Action item:
Type out each entry exactly as it appears, but keep every image out.

The data:
•••••

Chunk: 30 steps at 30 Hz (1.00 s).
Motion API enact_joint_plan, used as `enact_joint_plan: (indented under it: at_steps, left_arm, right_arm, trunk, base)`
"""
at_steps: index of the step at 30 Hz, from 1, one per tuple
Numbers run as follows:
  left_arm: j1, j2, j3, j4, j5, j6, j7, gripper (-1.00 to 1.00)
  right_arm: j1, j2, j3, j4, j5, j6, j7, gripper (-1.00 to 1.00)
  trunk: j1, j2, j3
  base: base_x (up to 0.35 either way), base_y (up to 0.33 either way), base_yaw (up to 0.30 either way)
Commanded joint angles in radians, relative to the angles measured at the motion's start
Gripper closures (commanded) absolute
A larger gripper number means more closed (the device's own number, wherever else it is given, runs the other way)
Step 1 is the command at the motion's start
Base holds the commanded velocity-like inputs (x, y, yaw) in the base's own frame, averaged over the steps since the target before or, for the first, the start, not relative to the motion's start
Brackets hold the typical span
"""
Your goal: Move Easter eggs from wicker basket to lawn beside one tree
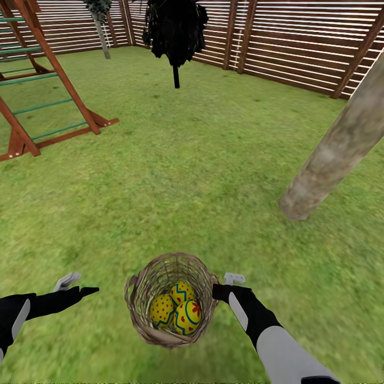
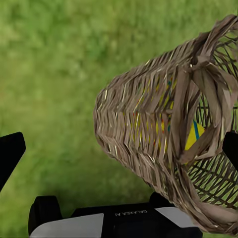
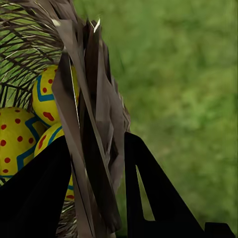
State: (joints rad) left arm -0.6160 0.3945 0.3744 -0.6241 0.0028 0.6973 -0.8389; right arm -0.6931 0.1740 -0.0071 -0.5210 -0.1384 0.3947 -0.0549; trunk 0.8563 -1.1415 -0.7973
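We hold the basket [image 1: 170, 298] above the lawn [image 1: 186, 176] near the trunk [image 1: 341, 144], three eggs [image 1: 176, 312] inside, our right gripper [image 3: 94, 163] pinching its rim, our left gripper [image 1: 74, 285] spread, empty, just beside it

Place: fenced garden
Ground: mottled green lawn [image 1: 176, 176]
Boundary: slatted wooden fence [image 1: 298, 42], top
Equipment: red-brown play tower [image 1: 37, 90], upper left

open lawn [image 1: 176, 176] ahead; leaning trunk [image 1: 341, 144] right, play tower [image 1: 37, 90] left.
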Motion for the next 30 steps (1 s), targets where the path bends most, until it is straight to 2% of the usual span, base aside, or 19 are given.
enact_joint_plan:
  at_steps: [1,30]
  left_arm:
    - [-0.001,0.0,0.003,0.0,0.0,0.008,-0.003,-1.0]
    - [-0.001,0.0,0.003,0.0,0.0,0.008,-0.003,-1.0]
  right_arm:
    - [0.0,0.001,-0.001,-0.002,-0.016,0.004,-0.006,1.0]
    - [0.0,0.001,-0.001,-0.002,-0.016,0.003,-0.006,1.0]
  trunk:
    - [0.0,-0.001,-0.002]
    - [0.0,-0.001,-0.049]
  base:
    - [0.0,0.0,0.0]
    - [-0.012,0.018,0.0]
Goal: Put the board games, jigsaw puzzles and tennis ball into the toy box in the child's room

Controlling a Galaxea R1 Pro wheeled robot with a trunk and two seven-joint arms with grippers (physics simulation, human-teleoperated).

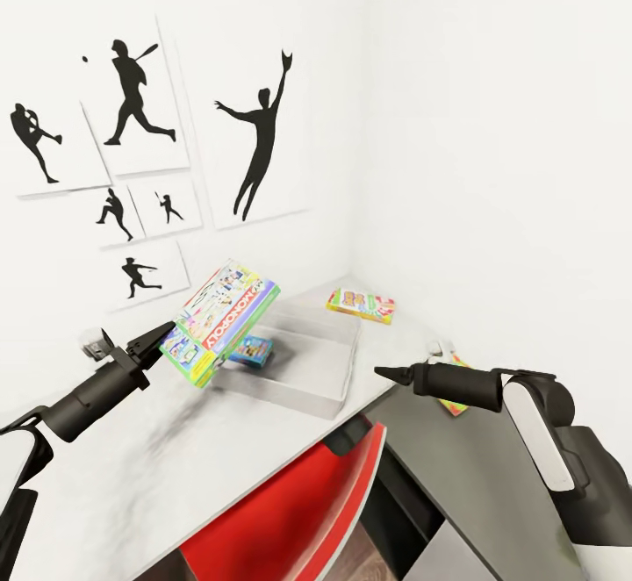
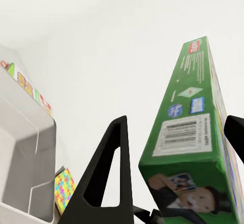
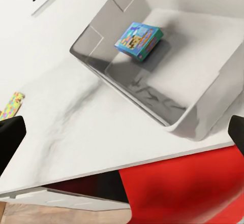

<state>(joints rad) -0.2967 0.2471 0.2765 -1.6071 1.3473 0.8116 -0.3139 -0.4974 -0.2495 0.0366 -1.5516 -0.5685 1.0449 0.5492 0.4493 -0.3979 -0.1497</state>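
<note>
Over the toy box: the left gripper (image 1: pixel 167 335) clamps the Monopoly board game (image 1: pixel 224 318) by its green edge, box tilted above the open toy box (image 1: pixel 303 379), likely lined up for dropping in.
Left wrist view: one finger (image 2: pixel 109 173) stands apart from the box side; the other presses its far face.
Right gripper (image 1: pixel 391 375): hovers empty beside the table edge, its jaws spread wide in the right wrist view.
Inside the box: one small colourful jigsaw puzzle box (image 3: pixel 138 40) lies flat.
On the marble table (image 1: pixel 175 467): one more flat game box (image 1: pixel 361 304) near the corner, one partly hidden behind the right arm (image 1: pixel 455 405).
Count: four boxes visible.
Below: red chair (image 1: pixel 298 511).
</note>
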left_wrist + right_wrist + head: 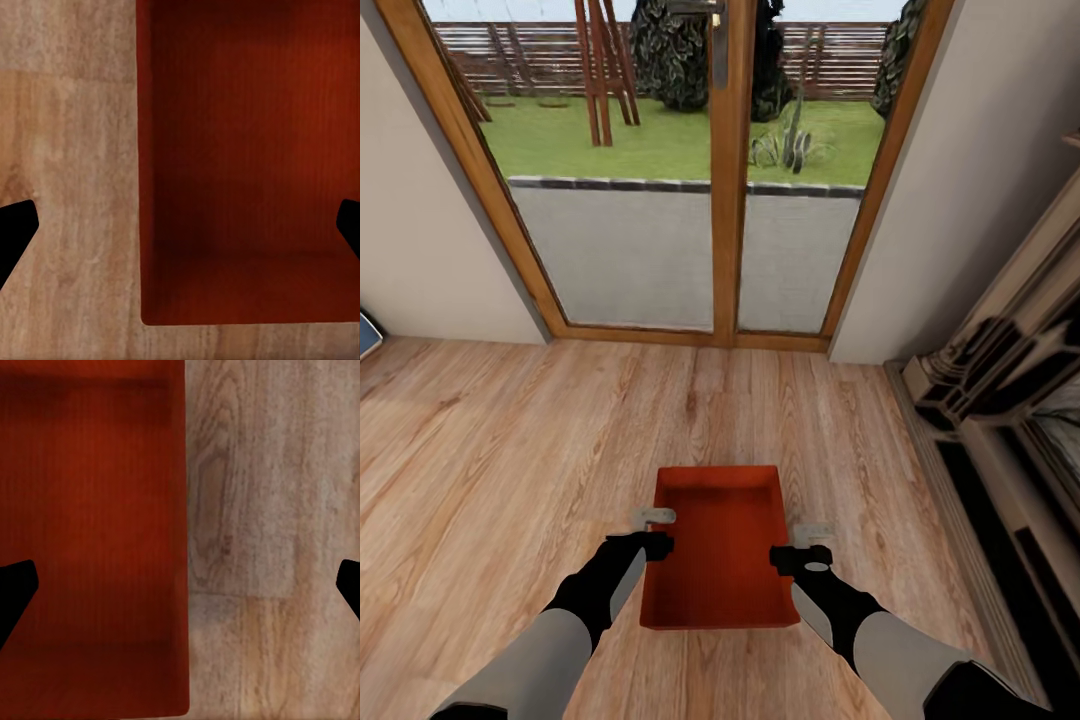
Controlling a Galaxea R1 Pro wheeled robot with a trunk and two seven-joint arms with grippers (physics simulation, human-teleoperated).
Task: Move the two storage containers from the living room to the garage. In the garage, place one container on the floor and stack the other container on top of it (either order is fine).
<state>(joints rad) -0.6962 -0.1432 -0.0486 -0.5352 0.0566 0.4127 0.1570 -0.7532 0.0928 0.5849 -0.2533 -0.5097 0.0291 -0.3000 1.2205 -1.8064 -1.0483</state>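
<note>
One orange-red storage container (720, 550) lies open side up on the light wood plank floor (510, 450) of the living room, just ahead of me. My left gripper (657, 530) stands open astride its left wall. In the left wrist view, one finger (15, 232) is over the planks and the other over the container (247, 150) interior, with the gripper (182, 229) not closed on the wall. My right gripper (810, 543) is open astride the right wall in the same way. In the right wrist view, the gripper (182, 589) spans the container (90, 510) wall and the planks.
A wood-framed glass patio door (725, 200) stands straight ahead, with a lawn and fence outside. White walls (420, 220) flank it. A dark and cream fireplace surround (1000, 400) runs along the right side. A blue object (365, 335) pokes in at the left edge.
</note>
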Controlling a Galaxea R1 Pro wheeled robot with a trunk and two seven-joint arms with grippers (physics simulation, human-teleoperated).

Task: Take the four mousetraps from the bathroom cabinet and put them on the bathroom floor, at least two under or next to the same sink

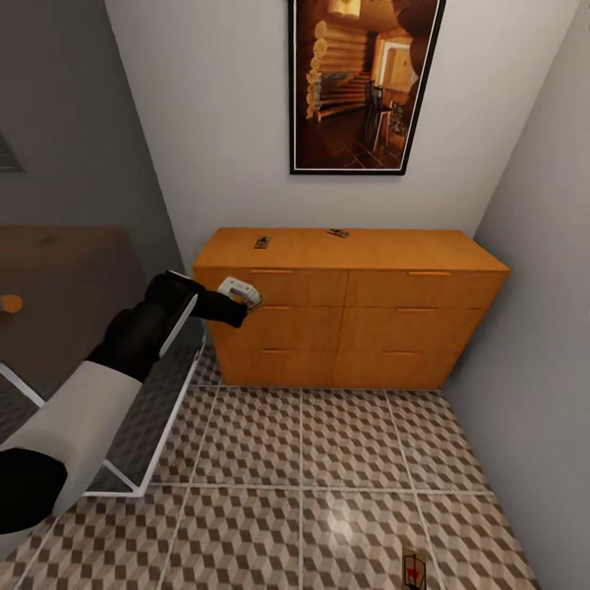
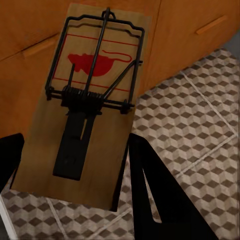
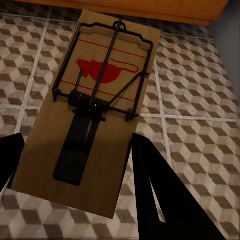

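My right end effector [image 3: 72, 150] grips a mousetrap [image 3: 90, 115] low over the bathroom floor [image 3: 200, 100]. My left end effector [image 2: 75, 155] clamps another mousetrap [image 2: 85, 100] before the cabinet [image 1: 352, 328] drawers. Farther off, two mousetraps [image 1: 262, 242] [image 1: 338, 233] lie well apart on the cabinet's top.

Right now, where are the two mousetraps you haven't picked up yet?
Both lie on top of the cabinet in the head view: one mousetrap near its left front, just above the left pincer, the other near the middle, closer to the wall.
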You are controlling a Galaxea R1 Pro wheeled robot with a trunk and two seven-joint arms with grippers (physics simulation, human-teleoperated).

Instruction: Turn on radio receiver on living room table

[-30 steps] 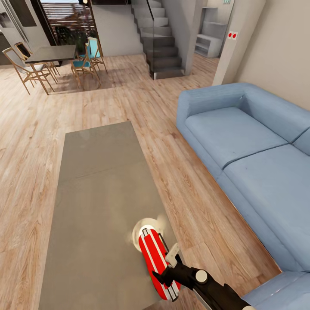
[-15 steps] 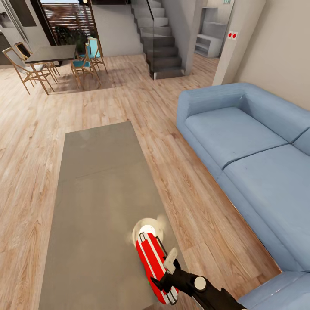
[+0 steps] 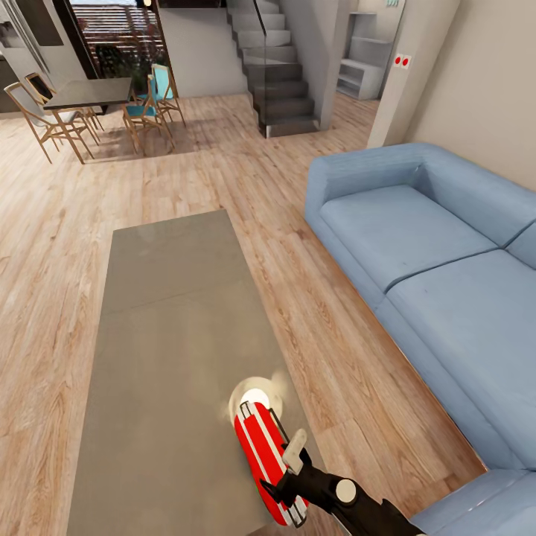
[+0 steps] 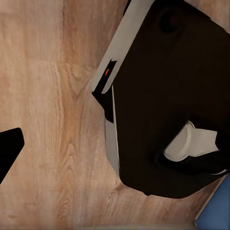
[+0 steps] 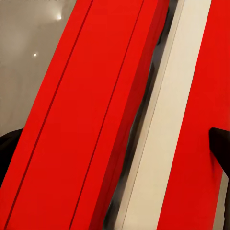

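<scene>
The red radio receiver (image 3: 262, 452) with white stripes lies near the front right corner of the grey-taupe table (image 3: 171, 320). My right gripper (image 3: 286, 469) is down on the radio's near end and open. The right wrist view shows the radio's red body (image 5: 81, 115) and a white stripe (image 5: 167, 124) very close, with a dark fingertip (image 5: 7, 153) at each side of the picture. The radio's dial is hidden. In the left wrist view, my left gripper (image 4: 115, 153) hangs open over the wood floor, one dark fingertip (image 4: 8, 151) visible.
A light-blue sofa (image 3: 432, 260) runs along the right, with a strip of plank floor (image 3: 313, 298) between it and the table. A dark dining table with wooden chairs (image 3: 85, 97) and stairs (image 3: 275, 67) stand at the back. My black-and-white base (image 4: 163, 96) is below the left gripper.
My right gripper has shifted slightly left and nearer, and the radio has slid a little left with it. Over the last half second nothing has moved.
</scene>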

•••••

Task answer:
Chunk: 30 steps at 30 Hz (1.00 s).
Motion API enact_joint_plan, used as `enact_joint_plan: (indented under it: at_steps, left_arm, right_arm, trunk, base)`
"""
at_steps: index of the step at 30 Hz, from 1, one per tuple
Numbers run as follows:
  left_arm: j1, j2, j3, j4, j5, j6, j7, gripper (-1.00 to 1.00)
  right_arm: j1, j2, j3, j4, j5, j6, j7, gripper (-1.00 to 1.00)
  trunk: j1, j2, j3
  base: base_x (up to 0.35 either way), base_y (up to 0.33 either way), base_yaw (up to 0.30 either way)
Commanded joint angles in radians, relative to the angles measured at the motion's start
Gripper closures (commanded) absolute
A larger gripper number means more closed (the device's own number, wherever else it is given, runs the other way)
Step 1 is the command at the motion's start
Base holds the commanded velocity-like inputs (x, y, yaw) in the base's own frame, averaged over the steps since the target before or, for the first, the start, not relative to the motion's start
Brackets hold the typical span
"""
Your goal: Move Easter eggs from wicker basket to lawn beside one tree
State: (joints rad) left arm -0.6160 0.3945 0.3744 -0.6241 0.0028 0.6973 -0.8389; right arm -0.6931 0.1740 -0.0071 -0.5210 -0.1384 0.3947 -0.0549; trunk 0.8563 -1.1415 -0.7973
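We hold the basket [image 1: 170, 298] above the lawn [image 1: 186, 176] near the trunk [image 1: 341, 144], three eggs [image 1: 176, 312] inside, our right gripper [image 3: 94, 163] pinching its rim, our left gripper [image 1: 74, 285] spread, empty, just beside it

Place: fenced garden
Ground: mottled green lawn [image 1: 176, 176]
Boundary: slatted wooden fence [image 1: 298, 42], top
Equipment: red-brown play tower [image 1: 37, 90], upper left

open lawn [image 1: 176, 176] ahead; leaning trunk [image 1: 341, 144] right, play tower [image 1: 37, 90] left.
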Motion for the next 30 steps (1 s), targets where the path bends most, until it is straight to 2% of the usual span, base aside, or 19 are given.
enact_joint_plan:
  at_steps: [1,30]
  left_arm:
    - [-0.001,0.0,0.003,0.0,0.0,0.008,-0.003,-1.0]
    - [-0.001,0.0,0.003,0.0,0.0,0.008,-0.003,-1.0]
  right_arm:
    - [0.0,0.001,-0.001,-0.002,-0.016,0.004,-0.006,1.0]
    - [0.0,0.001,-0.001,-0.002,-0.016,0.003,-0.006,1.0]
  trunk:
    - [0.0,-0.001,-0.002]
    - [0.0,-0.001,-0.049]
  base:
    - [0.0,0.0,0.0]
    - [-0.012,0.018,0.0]
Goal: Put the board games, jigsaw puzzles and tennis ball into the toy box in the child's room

Controlling a Galaxea R1 Pro wheeled robot with a trunk and two seven-joint arms with grippers (physics simulation, human-teleoperated).


<state>(joints rad) -0.2967 0.2471 0.2765 -1.6071 1.3473 0.8116 -0.3139 -0.4974 -0.2495 0.0366 -1.5516 -0.5685 1.0449 0.5492 0.4493 -0.3979 -0.1497</state>
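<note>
Over the toy box: the left gripper (image 1: pixel 167 335) clamps the Monopoly board game (image 1: pixel 224 318) by its green edge, box tilted above the open toy box (image 1: pixel 303 379), likely lined up for dropping in.
Left wrist view: one finger (image 2: pixel 109 173) stands apart from the box side; the other presses its far face.
Right gripper (image 1: pixel 391 375): hovers empty beside the table edge, its jaws spread wide in the right wrist view.
Inside the box: one small colourful jigsaw puzzle box (image 3: pixel 138 40) lies flat.
On the marble table (image 1: pixel 175 467): one more flat game box (image 1: pixel 361 304) near the corner, one partly hidden behind the right arm (image 1: pixel 455 405).
Count: four boxes visible.
Below: red chair (image 1: pixel 298 511).
</note>
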left_wrist + right_wrist + head: 
Controlling a Galaxea R1 Pro wheeled robot with a trunk and two seven-joint arms with grippers (physics simulation, human-teleoperated).
Task: Move the two storage containers from the living room to the garage. In the garage, place one container on the floor and stack the other container on top of it (either order is fine).
<state>(joints rad) -0.6962 -0.1432 -0.0486 -0.5352 0.0566 0.4127 0.1570 -0.7532 0.0928 0.5849 -0.2533 -0.5097 0.0291 -0.3000 1.2205 -1.8064 -1.0483</state>
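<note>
One orange-red storage container (720, 550) lies open side up on the light wood plank floor (510, 450) of the living room, just ahead of me. My left gripper (657, 530) stands open astride its left wall. In the left wrist view, one finger (15, 232) is over the planks and the other over the container (247, 150) interior, with the gripper (182, 229) not closed on the wall. My right gripper (810, 543) is open astride the right wall in the same way. In the right wrist view, the gripper (182, 589) spans the container (90, 510) wall and the planks.
A wood-framed glass patio door (725, 200) stands straight ahead, with a lawn and fence outside. White walls (420, 220) flank it. A dark and cream fireplace surround (1000, 400) runs along the right side. A blue object (365, 335) pokes in at the left edge.
</note>
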Controlling a Galaxea R1 Pro wheeled robot with a trunk and two seven-joint arms with grippers (physics simulation, human-teleoperated).

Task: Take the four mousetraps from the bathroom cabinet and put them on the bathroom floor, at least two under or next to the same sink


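My right end effector [image 3: 72, 150] grips a mousetrap [image 3: 90, 115] low over the bathroom floor [image 3: 200, 100]. My left end effector [image 2: 75, 155] clamps another mousetrap [image 2: 85, 100] before the cabinet [image 1: 352, 328] drawers. Farther off, two mousetraps [image 1: 262, 242] [image 1: 338, 233] lie well apart on the cabinet's top.

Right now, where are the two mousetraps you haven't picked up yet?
Both lie on top of the cabinet in the head view: one mousetrap near its left front, just above the left pincer, the other near the middle, closer to the wall.
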You are controlling a Galaxea R1 Pro wheeled robot with a trunk and two seven-joint arms with grippers (physics simulation, human-teleoperated).

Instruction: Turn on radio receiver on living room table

[-30 steps] 
[-15 steps] 
[+0 steps] 
[+0 steps] 
[+0 steps] 

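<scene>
The red radio receiver (image 3: 262, 452) with white stripes lies near the front right corner of the grey-taupe table (image 3: 171, 320). My right gripper (image 3: 286, 469) is down on the radio's near end and open. The right wrist view shows the radio's red body (image 5: 81, 115) and a white stripe (image 5: 167, 124) very close, with a dark fingertip (image 5: 7, 153) at each side of the picture. The radio's dial is hidden. In the left wrist view, my left gripper (image 4: 115, 153) hangs open over the wood floor, one dark fingertip (image 4: 8, 151) visible.
A light-blue sofa (image 3: 432, 260) runs along the right, with a strip of plank floor (image 3: 313, 298) between it and the table. A dark dining table with wooden chairs (image 3: 85, 97) and stairs (image 3: 275, 67) stand at the back. My black-and-white base (image 4: 163, 96) is below the left gripper.
My right gripper has shifted slightly left and nearer, and the radio has slid a little left with it. Over the last half second nothing has moved.
</scene>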

No other output belongs with this exercise.